→ **What is expected**
Set down all the entries again, word for word.
Exercise data Block Start
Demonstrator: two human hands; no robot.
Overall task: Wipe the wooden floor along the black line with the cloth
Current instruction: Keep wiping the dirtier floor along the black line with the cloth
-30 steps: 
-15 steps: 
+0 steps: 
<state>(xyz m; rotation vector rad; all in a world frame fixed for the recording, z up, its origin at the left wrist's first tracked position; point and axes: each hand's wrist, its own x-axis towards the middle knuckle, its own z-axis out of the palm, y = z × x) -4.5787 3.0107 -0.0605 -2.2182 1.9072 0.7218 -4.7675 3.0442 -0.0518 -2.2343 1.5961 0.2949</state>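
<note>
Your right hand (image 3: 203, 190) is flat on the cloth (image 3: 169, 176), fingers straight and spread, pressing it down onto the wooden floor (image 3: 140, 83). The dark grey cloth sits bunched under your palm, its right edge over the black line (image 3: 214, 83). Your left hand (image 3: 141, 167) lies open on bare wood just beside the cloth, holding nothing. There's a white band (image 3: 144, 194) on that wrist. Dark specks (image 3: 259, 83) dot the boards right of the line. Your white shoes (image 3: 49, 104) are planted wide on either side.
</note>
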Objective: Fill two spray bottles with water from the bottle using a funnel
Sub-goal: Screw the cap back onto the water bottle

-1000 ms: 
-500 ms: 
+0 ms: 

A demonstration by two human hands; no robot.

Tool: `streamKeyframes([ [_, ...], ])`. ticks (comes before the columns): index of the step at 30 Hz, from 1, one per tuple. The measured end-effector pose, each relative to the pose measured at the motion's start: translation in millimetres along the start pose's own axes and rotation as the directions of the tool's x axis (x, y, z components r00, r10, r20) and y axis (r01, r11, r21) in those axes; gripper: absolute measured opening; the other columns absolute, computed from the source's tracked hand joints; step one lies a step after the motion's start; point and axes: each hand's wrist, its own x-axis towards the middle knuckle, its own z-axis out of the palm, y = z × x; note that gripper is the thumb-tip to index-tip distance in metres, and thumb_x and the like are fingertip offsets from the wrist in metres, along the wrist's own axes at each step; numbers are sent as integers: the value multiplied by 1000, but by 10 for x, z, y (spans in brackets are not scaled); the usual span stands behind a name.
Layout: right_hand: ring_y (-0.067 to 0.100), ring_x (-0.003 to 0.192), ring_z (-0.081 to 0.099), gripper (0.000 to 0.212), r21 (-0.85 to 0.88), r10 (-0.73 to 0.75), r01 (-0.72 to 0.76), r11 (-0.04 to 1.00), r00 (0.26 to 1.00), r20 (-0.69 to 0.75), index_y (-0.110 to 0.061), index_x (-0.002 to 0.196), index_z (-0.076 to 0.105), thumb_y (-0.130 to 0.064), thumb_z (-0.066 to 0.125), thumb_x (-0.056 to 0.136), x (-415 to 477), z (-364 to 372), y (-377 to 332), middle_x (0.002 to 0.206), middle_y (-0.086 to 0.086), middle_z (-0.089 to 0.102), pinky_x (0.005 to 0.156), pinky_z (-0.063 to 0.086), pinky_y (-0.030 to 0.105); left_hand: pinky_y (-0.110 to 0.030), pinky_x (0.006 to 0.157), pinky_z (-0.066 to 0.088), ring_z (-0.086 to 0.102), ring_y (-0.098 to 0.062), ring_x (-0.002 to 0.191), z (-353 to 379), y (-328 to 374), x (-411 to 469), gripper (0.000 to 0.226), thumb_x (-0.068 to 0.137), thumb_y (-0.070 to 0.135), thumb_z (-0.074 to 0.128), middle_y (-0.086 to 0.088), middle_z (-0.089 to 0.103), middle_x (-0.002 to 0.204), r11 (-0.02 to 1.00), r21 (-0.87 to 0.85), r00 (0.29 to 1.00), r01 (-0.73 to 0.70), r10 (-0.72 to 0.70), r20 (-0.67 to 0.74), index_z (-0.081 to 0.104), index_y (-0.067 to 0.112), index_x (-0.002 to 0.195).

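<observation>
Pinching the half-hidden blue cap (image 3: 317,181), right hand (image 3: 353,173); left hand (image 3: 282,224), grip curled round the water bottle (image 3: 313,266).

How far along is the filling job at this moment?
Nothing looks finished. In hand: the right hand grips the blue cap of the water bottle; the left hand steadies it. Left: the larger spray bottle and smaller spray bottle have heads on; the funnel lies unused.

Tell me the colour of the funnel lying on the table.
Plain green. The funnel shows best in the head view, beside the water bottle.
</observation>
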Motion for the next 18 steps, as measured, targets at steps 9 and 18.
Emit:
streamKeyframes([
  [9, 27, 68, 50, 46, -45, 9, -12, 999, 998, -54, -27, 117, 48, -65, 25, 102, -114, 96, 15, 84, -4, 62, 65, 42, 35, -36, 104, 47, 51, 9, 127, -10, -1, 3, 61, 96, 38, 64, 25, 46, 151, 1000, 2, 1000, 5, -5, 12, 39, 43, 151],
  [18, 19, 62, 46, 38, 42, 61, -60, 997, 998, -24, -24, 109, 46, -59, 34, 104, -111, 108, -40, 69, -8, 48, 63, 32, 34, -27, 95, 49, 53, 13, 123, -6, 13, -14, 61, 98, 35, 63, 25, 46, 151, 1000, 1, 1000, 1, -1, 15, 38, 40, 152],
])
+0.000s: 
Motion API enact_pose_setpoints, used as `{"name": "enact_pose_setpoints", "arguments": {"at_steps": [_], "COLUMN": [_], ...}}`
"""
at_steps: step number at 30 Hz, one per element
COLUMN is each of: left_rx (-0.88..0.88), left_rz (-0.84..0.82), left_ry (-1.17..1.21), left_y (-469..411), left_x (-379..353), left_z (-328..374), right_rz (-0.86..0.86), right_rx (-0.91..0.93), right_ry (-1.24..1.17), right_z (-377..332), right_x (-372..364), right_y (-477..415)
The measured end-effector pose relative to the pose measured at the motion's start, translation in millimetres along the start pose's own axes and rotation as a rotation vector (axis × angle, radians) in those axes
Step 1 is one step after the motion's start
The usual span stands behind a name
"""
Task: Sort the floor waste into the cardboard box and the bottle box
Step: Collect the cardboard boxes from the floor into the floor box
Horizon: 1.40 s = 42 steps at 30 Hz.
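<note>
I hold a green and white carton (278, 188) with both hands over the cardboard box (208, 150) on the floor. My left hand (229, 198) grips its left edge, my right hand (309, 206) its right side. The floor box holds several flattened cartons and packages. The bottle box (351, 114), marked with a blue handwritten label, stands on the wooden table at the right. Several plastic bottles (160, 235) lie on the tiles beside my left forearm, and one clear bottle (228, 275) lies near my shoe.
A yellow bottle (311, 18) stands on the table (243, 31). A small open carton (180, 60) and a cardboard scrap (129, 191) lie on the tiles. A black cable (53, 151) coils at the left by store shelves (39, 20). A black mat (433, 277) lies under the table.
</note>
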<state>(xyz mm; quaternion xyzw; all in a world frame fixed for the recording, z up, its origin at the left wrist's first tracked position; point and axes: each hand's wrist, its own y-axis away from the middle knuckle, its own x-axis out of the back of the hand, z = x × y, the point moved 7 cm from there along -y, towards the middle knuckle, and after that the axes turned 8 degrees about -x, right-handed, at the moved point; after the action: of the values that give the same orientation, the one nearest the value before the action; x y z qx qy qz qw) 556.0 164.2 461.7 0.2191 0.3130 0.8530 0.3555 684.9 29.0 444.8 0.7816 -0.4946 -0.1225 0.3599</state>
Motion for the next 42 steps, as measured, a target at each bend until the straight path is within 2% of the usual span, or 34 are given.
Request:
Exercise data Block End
→ **Your solution**
Demonstrator: two human hands; no robot.
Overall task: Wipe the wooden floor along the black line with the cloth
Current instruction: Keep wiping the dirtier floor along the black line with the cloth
-30 steps: 
-15 steps: 
+0 steps: 
<state>(xyz m; rotation vector rad; all in a world frame fixed for the recording, z up, its origin at the left wrist's first tracked position; point and axes: each hand's wrist, its own x-axis towards the middle knuckle, its own z-axis out of the palm, y = z × x) -4.5787 3.0107 -0.0605 -2.2182 1.9072 0.7218 -4.7675 3.0442 -0.0518 -2.2343 1.5961 0.2949</state>
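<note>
Your right hand (image 3: 203, 190) is flat on the cloth (image 3: 169, 176), fingers straight and spread, pressing it down onto the wooden floor (image 3: 140, 83). The dark grey cloth sits bunched under your palm, its right edge over the black line (image 3: 214, 83). Your left hand (image 3: 141, 167) lies open on bare wood just beside the cloth, holding nothing. There's a white band (image 3: 144, 194) on that wrist. Dark specks (image 3: 259, 83) dot the boards right of the line. Your white shoes (image 3: 49, 104) are planted wide on either side.
</note>
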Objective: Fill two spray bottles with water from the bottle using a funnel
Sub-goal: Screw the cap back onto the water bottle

-1000 ms: 
-500 ms: 
+0 ms: 

A demonstration by two human hands; no robot.

Tool: `streamKeyframes([ [_, ...], ])`. ticks (comes before the columns): index of the step at 30 Hz, from 1, one per tuple. The measured end-effector pose, each relative to the pose measured at the motion's start: translation in millimetres along the start pose's own axes and rotation as the directions of the tool's x axis (x, y, z components r00, r10, r20) and y axis (r01, r11, r21) in those axes; gripper: absolute measured opening; the other columns absolute, computed from the source's tracked hand joints; step one lies a step after the motion's start; point and axes: each hand's wrist, its own x-axis towards the middle knuckle, its own z-axis out of the palm, y = z × x; note that gripper is the thumb-tip to index-tip distance in metres, and thumb_x and the like are fingertip offsets from the wrist in metres, along the wrist's own axes at each step; numbers are sent as integers: the value multiplied by 1000, but by 10 for x, z, y (spans in brackets are not scaled); the usual span stands behind a name.
Layout: right_hand: ring_y (-0.067 to 0.100), ring_x (-0.003 to 0.192), ring_z (-0.081 to 0.099), gripper (0.000 to 0.212), r21 (-0.85 to 0.88), r10 (-0.73 to 0.75), r01 (-0.72 to 0.76), r11 (-0.04 to 1.00), r00 (0.26 to 1.00), r20 (-0.69 to 0.75), index_y (-0.110 to 0.061), index_x (-0.002 to 0.196), index_z (-0.076 to 0.105), thumb_y (-0.130 to 0.064), thumb_z (-0.066 to 0.125), thumb_x (-0.056 to 0.136), x (-415 to 477), z (-364 to 372), y (-377 to 332), middle_x (0.002 to 0.206), middle_y (-0.086 to 0.086), middle_z (-0.089 to 0.102), pinky_x (0.005 to 0.156), pinky_z (-0.063 to 0.086), pinky_y (-0.030 to 0.105); left_hand: pinky_y (-0.110 to 0.030), pinky_x (0.006 to 0.157), pinky_z (-0.066 to 0.088), ring_z (-0.086 to 0.102), ring_y (-0.098 to 0.062), ring_x (-0.002 to 0.191), z (-353 to 379), y (-328 to 374), x (-411 to 469), gripper (0.000 to 0.226), thumb_x (-0.068 to 0.137), thumb_y (-0.070 to 0.135), thumb_z (-0.074 to 0.128), middle_y (-0.086 to 0.088), middle_z (-0.089 to 0.103), middle_x (-0.002 to 0.204), r11 (-0.02 to 1.00), r21 (-0.87 to 0.85), r00 (0.29 to 1.00), r01 (-0.73 to 0.70), r10 (-0.72 to 0.70), r20 (-0.67 to 0.74), index_z (-0.081 to 0.104), index_y (-0.067 to 0.112), index_x (-0.002 to 0.195).

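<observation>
Pinching the half-hidden blue cap (image 3: 317,181), right hand (image 3: 353,173); left hand (image 3: 282,224), grip curled round the water bottle (image 3: 313,266).

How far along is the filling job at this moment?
Nothing looks finished. In hand: the right hand grips the blue cap of the water bottle; the left hand steadies it. Left: the larger spray bottle and smaller spray bottle have heads on; the funnel lies unused.

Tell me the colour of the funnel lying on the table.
Plain green. The funnel shows best in the head view, beside the water bottle.
</observation>
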Motion for the next 18 steps, as measured, targets at steps 9 and 18.
Emit:
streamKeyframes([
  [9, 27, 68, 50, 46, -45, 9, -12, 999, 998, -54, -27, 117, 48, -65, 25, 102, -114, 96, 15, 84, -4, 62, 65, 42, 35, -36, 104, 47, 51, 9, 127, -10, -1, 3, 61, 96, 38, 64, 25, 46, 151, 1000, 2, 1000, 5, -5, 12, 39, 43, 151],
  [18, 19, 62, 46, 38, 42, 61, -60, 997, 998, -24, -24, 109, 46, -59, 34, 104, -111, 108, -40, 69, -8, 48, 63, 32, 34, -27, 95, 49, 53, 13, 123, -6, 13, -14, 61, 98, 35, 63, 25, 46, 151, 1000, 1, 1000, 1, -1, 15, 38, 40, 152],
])
+0.000s: 
Motion API enact_pose_setpoints, used as `{"name": "enact_pose_setpoints", "arguments": {"at_steps": [_], "COLUMN": [_], ...}}`
"""
at_steps: step number at 30 Hz, one per element
COLUMN is each of: left_rx (-0.88..0.88), left_rz (-0.84..0.82), left_ry (-1.17..1.21), left_y (-469..411), left_x (-379..353), left_z (-328..374), right_rz (-0.86..0.86), right_rx (-0.91..0.93), right_ry (-1.24..1.17), right_z (-377..332), right_x (-372..364), right_y (-477..415)
The measured end-effector pose relative to the pose measured at the motion's start, translation in millimetres along the start pose's own axes and rotation as a rotation vector (axis × angle, radians) in those axes
Step 1 is one step after the motion's start
The usual span stands behind a name
"""
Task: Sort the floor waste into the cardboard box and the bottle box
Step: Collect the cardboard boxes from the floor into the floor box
Horizon: 1.40 s = 42 steps at 30 Hz.
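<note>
I hold a green and white carton (278, 188) with both hands over the cardboard box (208, 150) on the floor. My left hand (229, 198) grips its left edge, my right hand (309, 206) its right side. The floor box holds several flattened cartons and packages. The bottle box (351, 114), marked with a blue handwritten label, stands on the wooden table at the right. Several plastic bottles (160, 235) lie on the tiles beside my left forearm, and one clear bottle (228, 275) lies near my shoe.
A yellow bottle (311, 18) stands on the table (243, 31). A small open carton (180, 60) and a cardboard scrap (129, 191) lie on the tiles. A black cable (53, 151) coils at the left by store shelves (39, 20). A black mat (433, 277) lies under the table.
</note>
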<state>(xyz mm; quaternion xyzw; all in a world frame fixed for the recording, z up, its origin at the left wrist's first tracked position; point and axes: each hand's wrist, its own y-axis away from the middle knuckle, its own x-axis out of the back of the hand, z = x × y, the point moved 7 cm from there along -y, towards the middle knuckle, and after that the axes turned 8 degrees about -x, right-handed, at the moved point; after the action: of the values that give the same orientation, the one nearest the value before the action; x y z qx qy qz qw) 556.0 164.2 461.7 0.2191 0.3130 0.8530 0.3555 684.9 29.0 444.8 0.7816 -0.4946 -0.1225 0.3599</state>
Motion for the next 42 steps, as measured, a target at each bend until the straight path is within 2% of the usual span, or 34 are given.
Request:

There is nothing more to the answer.